When we start mourning technocrats as idols, we cheapen the lives of those who have sacrificed more for their fellow man.
What I don't understand is the sentiment that someone who suffered during their life automatically deserves more respect than someone who did not. Other than his drawn-out battle with cancer, I'm sure Steve lead a pretty good life. But he has changed the world in ways few people could ever dream of doing. And not for just some people, but for all. The effects may not be seen for years to come, but what is today a $500 toy for the upper-class to use to read Twitter on their couch will eventually be technology that is incorporated into every aspect of everyone's lives, regardless of income. Steve Jobs was the first to realize that the human behind the computer is worth far more than the computer itself, and that idea will forever change the way we create and use technology, and for that he deserves every bit of recognition he gets, regardless of how much he sacrificed compared to someone else.
And yet death is the destination we all share. No one has ever escaped it. And that is as it should be, because Death is very likely the single best invention of Life. It is Life's change agent. It clears out the old to make way for the new.

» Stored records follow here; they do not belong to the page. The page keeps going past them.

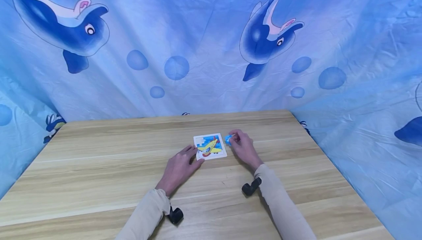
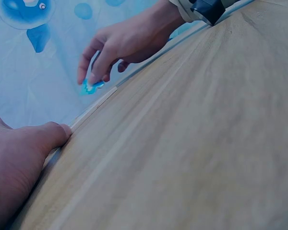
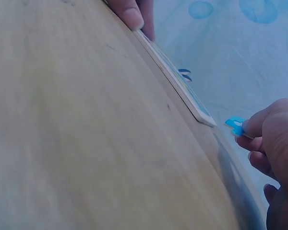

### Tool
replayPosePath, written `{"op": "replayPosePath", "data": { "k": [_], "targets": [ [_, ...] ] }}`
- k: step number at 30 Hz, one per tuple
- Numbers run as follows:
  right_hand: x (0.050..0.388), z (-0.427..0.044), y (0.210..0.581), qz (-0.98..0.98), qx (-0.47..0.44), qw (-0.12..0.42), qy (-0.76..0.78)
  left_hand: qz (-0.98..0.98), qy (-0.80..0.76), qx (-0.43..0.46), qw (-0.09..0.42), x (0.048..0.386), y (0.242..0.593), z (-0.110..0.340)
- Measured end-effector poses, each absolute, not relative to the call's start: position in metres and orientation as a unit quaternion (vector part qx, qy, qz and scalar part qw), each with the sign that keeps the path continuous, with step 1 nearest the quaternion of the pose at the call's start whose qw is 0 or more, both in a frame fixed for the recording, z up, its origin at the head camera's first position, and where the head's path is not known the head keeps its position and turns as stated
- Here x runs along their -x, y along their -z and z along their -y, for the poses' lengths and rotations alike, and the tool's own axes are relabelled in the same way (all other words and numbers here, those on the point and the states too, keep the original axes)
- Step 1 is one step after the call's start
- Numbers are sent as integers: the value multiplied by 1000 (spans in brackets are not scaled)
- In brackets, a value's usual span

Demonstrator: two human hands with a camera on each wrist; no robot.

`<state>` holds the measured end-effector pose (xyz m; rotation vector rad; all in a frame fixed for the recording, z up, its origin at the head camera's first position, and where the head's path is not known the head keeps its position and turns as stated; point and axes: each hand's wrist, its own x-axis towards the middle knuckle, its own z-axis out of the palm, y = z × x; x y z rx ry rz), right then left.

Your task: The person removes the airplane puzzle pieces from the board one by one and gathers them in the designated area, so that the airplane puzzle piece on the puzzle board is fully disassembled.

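Note:
A small square jigsaw puzzle [image 1: 224, 155] lies flat on the wooden table, its white frame round a yellow airplane on blue. A pale gap without a picture piece shows in its upper left part. At the lower left corner, my left hand [image 1: 179, 167] holds the frame, thumb on the near edge and fingers on the left side. Just right of the frame, my right hand [image 1: 243, 146] pinches a blue puzzle piece [image 3: 235, 125] between thumb and fingers. In the right wrist view that piece is held above the table, apart from the frame.
The wooden table [image 1: 99, 170] stretches out on both sides of the puzzle. Behind it hangs a blue curtain [image 1: 211, 97] printed with dolphins and bubbles. A black wrist camera [image 1: 176, 216] is on the left sleeve and another black camera [image 1: 251, 187] on the right.

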<state>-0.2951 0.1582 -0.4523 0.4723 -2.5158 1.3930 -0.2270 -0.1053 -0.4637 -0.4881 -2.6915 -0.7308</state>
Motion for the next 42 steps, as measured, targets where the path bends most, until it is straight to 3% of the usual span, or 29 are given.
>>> {"op": "replayPosePath", "data": {
  "k": [24, 42],
  "targets": [
    [293, -180, 459, 896, -137, 147, -396, 940, 263, 171, 137, 228, 464, 108],
    [291, -181, 459, 913, -113, 127, -370, 937, 272, 180, 128, 229, 463, 111]
  ]
}}
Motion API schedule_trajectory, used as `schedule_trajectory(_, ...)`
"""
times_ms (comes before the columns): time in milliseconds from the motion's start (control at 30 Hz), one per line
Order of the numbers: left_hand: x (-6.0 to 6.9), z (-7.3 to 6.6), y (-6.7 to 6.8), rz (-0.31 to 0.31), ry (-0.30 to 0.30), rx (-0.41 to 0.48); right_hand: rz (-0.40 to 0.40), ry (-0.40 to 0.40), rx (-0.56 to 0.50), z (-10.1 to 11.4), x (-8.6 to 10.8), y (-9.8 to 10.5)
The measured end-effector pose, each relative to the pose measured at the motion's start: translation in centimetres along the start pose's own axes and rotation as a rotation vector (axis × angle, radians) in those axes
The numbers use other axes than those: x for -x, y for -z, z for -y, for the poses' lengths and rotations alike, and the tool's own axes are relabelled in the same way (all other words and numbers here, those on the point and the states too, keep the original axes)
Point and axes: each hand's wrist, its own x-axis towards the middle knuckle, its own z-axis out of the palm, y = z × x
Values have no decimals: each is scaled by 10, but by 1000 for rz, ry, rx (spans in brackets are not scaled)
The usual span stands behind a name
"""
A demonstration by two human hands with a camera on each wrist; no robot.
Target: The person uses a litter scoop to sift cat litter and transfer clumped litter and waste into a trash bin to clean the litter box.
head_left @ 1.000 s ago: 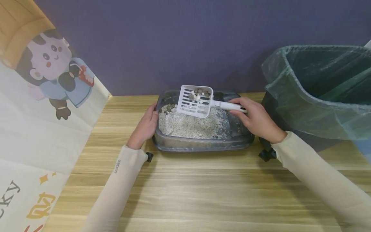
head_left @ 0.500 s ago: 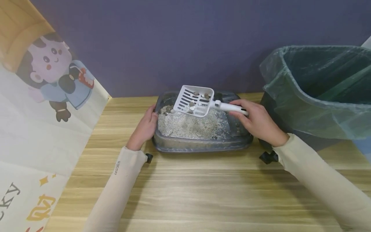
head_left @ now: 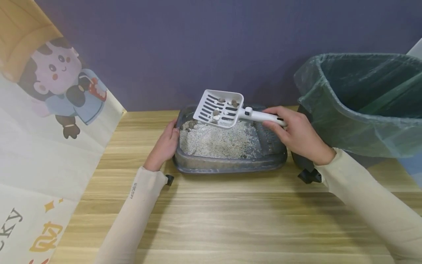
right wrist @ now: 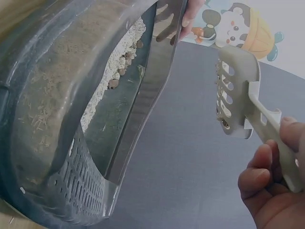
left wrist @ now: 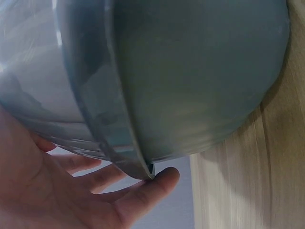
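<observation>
In the head view my right hand (head_left: 298,135) grips the handle of a white slotted litter scoop (head_left: 219,109), seen side-on in the right wrist view. Several brown clumps and white bits lie on its slotted face. The scoop is held above a grey litter box (head_left: 227,165), apart from it. Pale litter (head_left: 217,141) covers the box's left and middle part, with brown lumps in its far left corner. My left hand (head_left: 165,146) rests against the box's left end. In the left wrist view its fingers (left wrist: 143,198) lie spread and fairly straight along the outer wall and rim.
A dark bin with a translucent green liner bag (head_left: 359,135) stands to the right of the box, close to my right forearm. The wood-grain table (head_left: 230,220) runs up to a blue-purple wall (head_left: 184,55). A printed cartoon panel (head_left: 29,154) borders the left.
The scoop has risen a little and shifted slightly away, its outer end tilting. The clumps on it, bunched earlier, are now scattered. My right hand has moved slightly right; the left hand stays.
</observation>
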Motion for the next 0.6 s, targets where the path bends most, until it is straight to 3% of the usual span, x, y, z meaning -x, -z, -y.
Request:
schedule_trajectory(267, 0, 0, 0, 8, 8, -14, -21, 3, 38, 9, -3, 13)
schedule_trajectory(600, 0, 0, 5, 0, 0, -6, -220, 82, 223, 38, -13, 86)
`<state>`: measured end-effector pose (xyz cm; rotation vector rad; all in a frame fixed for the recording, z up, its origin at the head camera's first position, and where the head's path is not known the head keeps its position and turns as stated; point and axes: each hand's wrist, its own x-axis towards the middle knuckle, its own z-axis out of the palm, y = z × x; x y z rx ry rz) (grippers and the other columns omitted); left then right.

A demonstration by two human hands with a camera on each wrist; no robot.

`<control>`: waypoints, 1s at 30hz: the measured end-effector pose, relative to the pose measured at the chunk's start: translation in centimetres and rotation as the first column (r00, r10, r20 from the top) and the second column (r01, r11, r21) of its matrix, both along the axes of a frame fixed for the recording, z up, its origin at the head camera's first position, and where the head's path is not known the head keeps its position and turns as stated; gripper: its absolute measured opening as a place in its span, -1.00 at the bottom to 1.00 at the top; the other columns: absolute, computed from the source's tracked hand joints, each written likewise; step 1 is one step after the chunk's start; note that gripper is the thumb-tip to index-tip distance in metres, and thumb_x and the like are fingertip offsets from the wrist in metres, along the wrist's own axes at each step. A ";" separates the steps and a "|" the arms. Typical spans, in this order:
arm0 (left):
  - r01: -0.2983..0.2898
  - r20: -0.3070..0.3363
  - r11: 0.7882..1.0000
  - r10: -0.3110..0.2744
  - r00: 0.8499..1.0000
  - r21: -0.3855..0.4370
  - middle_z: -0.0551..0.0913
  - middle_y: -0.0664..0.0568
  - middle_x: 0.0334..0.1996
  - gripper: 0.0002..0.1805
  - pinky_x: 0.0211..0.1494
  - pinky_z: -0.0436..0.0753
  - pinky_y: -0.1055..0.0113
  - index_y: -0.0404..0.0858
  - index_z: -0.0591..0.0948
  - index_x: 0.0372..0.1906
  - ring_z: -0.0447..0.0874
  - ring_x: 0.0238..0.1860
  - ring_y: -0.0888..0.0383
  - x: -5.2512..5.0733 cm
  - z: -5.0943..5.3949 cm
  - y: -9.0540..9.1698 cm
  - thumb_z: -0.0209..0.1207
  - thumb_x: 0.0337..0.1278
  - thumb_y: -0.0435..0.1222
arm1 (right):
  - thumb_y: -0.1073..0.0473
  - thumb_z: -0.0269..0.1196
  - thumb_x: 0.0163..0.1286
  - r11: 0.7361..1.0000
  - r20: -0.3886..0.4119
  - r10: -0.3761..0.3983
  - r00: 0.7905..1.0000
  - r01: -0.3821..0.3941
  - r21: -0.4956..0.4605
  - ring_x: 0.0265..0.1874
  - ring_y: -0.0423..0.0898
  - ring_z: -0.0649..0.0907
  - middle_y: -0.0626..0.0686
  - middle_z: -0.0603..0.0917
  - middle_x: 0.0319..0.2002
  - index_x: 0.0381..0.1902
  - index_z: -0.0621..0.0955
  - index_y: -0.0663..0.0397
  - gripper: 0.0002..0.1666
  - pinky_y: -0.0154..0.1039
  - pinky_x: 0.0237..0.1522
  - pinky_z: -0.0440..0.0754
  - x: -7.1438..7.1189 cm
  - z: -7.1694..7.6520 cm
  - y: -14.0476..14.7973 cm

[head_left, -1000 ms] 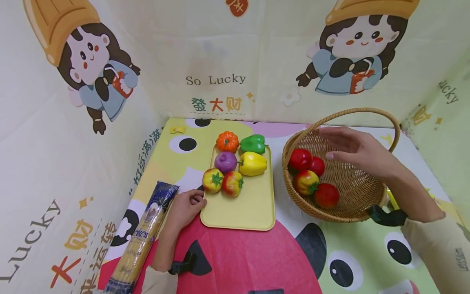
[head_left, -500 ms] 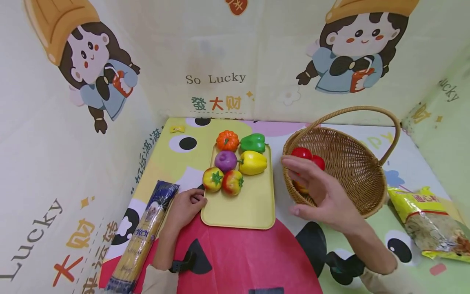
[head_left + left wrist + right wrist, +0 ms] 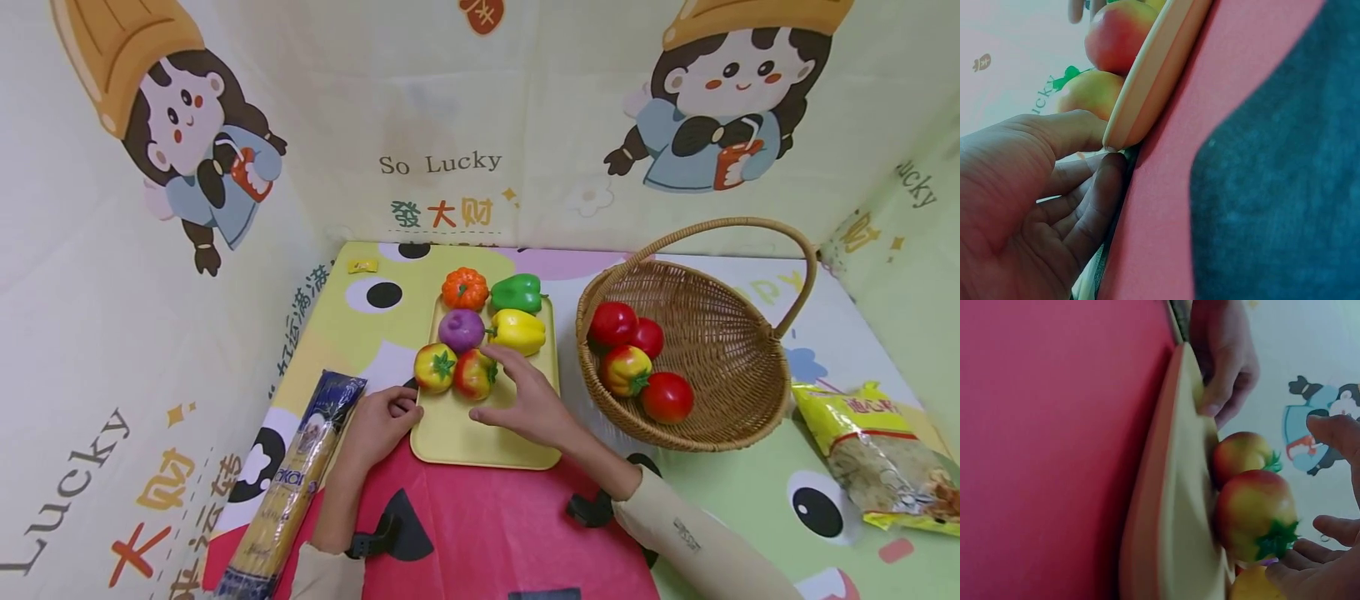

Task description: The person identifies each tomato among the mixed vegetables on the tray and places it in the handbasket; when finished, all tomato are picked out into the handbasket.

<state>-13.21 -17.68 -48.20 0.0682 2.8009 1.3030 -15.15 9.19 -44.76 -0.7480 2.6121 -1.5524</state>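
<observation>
Right hand [image 3: 529,407] spread, gripping nothing, just by the glossy red-and-yellow round fruit [image 3: 471,379] with green leaves, beside its twin [image 3: 432,369] on the pale-yellow rectangular tray [image 3: 487,442]! Left hand [image 3: 378,423] pinches the tray's left edge. That right-hand fruit looks light, firm, slippery: cup its plump sides.

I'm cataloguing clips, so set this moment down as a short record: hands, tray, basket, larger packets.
left hand: grips the left edge of the tray
right hand: thumb and fingers apart at the right red-yellow fruit; contact unclear
on tray: orange pumpkin, green pepper, yellow pepper, purple vegetable, two red-yellow fruits
basket: three red fruits, one red-yellow fruit
packets: long packet left of tray; yellow-topped bag right of basket
</observation>
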 end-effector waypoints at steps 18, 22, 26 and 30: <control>-0.009 0.019 1.000 0.009 1.000 -0.015 0.63 0.07 -0.37 -0.72 -0.17 0.60 0.22 -0.26 0.71 -0.07 0.58 -0.38 0.18 0.0 0.0 0.0 0.33 0.16 -0.21 | 0.24 0.51 0.12 0.995 -0.100 -0.045 0.994 0.054 0.082 0.33 0.02 0.37 0.10 0.41 0.33 0.37 0.44 0.13 -0.15 0.01 0.33 0.28 -1.5 -1.7 -1.0; -0.008 0.014 1.000 0.008 1.000 -0.018 0.63 0.08 -0.37 -0.72 -0.17 0.60 0.22 -0.25 0.71 -0.07 0.57 -0.38 0.18 0.0 0.0 0.1 0.33 0.16 -0.21 | 0.27 0.52 0.10 0.995 -0.131 -0.048 0.990 0.059 0.081 0.32 0.01 0.37 0.09 0.43 0.30 0.32 0.46 0.12 -0.18 -0.03 0.33 0.27 -1.5 -2.0 -1.2; 0.002 0.001 1.000 -0.002 1.000 -0.009 0.64 0.10 -0.38 -0.73 -0.19 0.59 0.22 -0.24 0.72 -0.09 0.59 -0.39 0.21 -0.1 -0.1 0.1 0.33 0.15 -0.21 | 0.31 0.53 0.07 0.996 -0.154 -0.046 0.987 0.057 0.064 0.30 0.00 0.40 0.09 0.43 0.28 0.28 0.47 0.13 -0.20 -0.06 0.31 0.31 -1.5 -2.1 -1.5; 0.006 -0.008 1.000 -0.006 1.000 0.002 0.65 0.11 -0.38 -0.75 -0.20 0.59 0.22 -0.25 0.71 -0.09 0.60 -0.40 0.23 -0.1 -0.3 0.0 0.33 0.15 -0.23 | 0.32 0.54 0.05 0.996 -0.163 -0.045 0.986 0.056 0.066 0.30 -0.02 0.41 0.08 0.44 0.27 0.25 0.48 0.11 -0.21 -0.09 0.30 0.33 -1.3 -2.2 -1.5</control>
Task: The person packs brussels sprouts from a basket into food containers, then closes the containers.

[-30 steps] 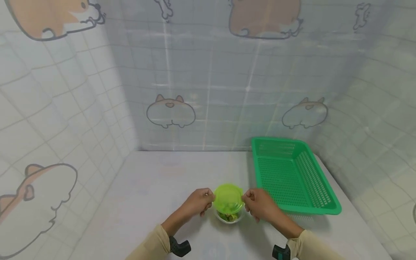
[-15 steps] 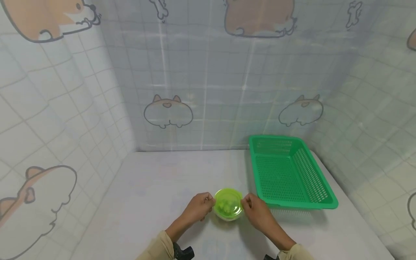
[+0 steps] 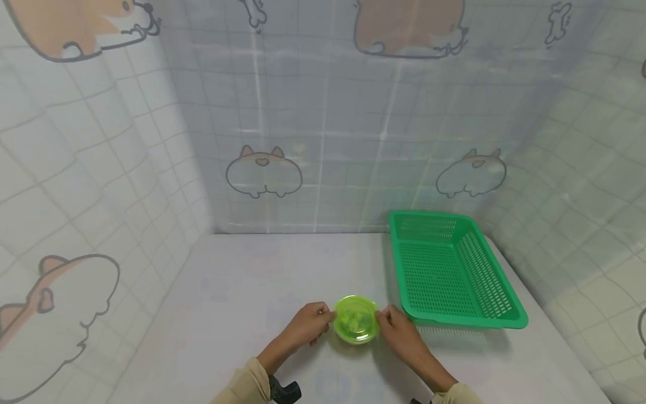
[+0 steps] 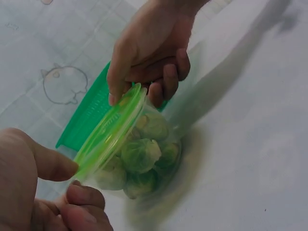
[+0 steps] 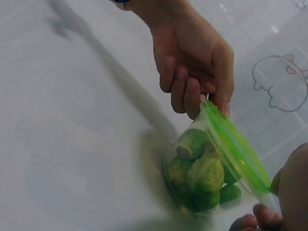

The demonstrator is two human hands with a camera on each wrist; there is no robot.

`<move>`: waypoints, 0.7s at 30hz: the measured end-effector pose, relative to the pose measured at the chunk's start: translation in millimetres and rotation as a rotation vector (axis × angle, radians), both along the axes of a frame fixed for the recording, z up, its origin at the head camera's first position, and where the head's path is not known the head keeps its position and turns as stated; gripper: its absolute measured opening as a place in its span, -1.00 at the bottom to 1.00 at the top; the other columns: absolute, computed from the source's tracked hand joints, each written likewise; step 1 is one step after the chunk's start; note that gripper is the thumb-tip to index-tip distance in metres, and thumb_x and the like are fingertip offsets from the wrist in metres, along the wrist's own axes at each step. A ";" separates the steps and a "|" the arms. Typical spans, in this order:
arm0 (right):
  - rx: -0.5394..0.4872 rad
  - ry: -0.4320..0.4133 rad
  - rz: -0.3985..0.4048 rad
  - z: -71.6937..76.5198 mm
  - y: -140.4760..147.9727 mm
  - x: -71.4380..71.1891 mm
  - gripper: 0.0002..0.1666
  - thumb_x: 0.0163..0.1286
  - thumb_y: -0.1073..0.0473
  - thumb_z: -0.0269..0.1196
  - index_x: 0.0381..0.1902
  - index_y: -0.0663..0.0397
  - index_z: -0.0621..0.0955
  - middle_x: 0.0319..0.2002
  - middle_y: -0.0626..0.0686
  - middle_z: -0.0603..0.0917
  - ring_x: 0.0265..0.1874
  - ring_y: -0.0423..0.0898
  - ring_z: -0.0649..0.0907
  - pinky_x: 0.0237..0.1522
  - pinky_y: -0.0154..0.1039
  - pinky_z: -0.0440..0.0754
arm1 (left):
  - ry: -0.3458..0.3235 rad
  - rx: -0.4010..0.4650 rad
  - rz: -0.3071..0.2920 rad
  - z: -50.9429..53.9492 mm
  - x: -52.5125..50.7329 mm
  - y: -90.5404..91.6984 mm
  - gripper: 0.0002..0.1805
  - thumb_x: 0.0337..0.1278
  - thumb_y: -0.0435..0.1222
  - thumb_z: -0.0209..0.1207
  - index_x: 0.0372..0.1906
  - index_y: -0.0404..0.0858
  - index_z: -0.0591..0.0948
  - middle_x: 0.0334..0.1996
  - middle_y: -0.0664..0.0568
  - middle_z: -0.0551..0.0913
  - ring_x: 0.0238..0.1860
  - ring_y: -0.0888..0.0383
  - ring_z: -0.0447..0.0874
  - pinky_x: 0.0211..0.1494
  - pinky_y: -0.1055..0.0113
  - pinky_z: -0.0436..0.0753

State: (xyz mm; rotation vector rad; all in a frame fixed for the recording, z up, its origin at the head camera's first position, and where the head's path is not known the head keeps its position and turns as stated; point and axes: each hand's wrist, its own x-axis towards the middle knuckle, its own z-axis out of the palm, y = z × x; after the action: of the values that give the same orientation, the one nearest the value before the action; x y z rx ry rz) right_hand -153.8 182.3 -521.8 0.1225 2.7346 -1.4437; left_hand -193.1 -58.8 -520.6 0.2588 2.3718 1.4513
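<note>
A clear bowl [image 4: 159, 178] holding several Brussels sprouts [image 4: 140, 155] stands on the white table, and a translucent green lid [image 3: 355, 318] covers its top. My left hand [image 3: 309, 324] pinches the lid's left edge between thumb and forefinger. On the opposite edge, my right hand [image 3: 398, 331] pinches the lid in the same way. Both wrist views show the lid lying along the bowl's rim; whether it is snapped down all round I cannot tell. Through the bowl's wall the sprouts [image 5: 204, 178] show green and whole.
A green perforated basket [image 3: 439, 321] stands to the right, close behind my right hand. White sheeting with cartoon dogs [image 3: 264, 173] closes in the back and both sides of the table [image 3: 242, 292].
The lid, earlier raised and tilted above the bowl with the sprouts showing below it, has come down flat over the rim. Both hands lowered with it and kept their pinch.
</note>
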 end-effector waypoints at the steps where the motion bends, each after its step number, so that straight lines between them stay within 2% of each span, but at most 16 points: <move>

The tragedy of Steve's death isn't that he is gone. Clearly, he expected it to happen sooner or later. The tragedy is that it happened so early. Steve Jobs wasn't "the old" ready to be cleared out for "the new." He was still in his prime. He had revolutionized the way our lives are affected by technology, and continued to revolutionize it over and over. First it was the music industry with the iPod, then the cell phone industry with the iPhone, and he was on his way to turning the entire personal-computer industry on its collective head with the iPad. Who's to say what might have been next? We'll never know. When we mourn the passing of Steve Jobs, it's not just about what we've lost, but it's about what we could have had.